1. Griping and Purging. This may be partially obviated by combining it with a sedative; or it may be necessary, if the stools become bloody and dysenteric, to discontinue it altogether. 2. Sore Throat. Ulceration, or Mortification of the Tonsils, accompanied with fever. In this case, the medicine should be discontinued, and the ulcerated throat treated on general principles. 3. Violent Salivation, which not unfrequently terminates in mortification. 4. A renewal of Salivation at a future period. There are many cases of this on record. In one related by Dr. Christison,* salivation reappeared at the end of four months, although no mercurial had been given in the interval. 5. Eruptions of the Skin, known under the names of Erythema Mercurialis, Eczema Rubrum, Hydrargyria, &c. 6. Erethismus Mercurialis, which is characterised by a great depression of the vital powers, a sense of anxiety about the prsecordia, irregular action of the heart, frequent sighing and faintness, which occasionally proves fatal.
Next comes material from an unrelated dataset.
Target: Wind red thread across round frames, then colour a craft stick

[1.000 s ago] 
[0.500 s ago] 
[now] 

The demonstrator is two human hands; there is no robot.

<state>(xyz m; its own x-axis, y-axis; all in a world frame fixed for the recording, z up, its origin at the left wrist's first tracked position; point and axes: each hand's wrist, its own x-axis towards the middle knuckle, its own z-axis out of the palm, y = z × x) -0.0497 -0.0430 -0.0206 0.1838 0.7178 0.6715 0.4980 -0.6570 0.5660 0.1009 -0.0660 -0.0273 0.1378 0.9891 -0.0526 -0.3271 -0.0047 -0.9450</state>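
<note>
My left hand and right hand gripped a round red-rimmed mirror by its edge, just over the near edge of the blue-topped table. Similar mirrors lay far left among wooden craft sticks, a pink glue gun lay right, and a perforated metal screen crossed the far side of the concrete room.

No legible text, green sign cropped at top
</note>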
The medicine should be immediately discontinued, and the patient exposed to a healthy atmosphere, and tonics and liberal diet employed. 7. Rheumatic Pains and Nodes, resembling those produced by Syphilis. 8. Mercurial Palsy, and other derangements of the nervous system. 9. A cachectic state of the constitution, known as Cachexia Mercurialis.

No certain rules can be laid down respecting the appearance of these ill effects: in some instances, they appear after a few moderate or small doses; in others, it may be continued for months without any apparently ill effects. The appearance of any of them indicates the necessity of immediately relinquishing the use of the remedy. (See also next section.)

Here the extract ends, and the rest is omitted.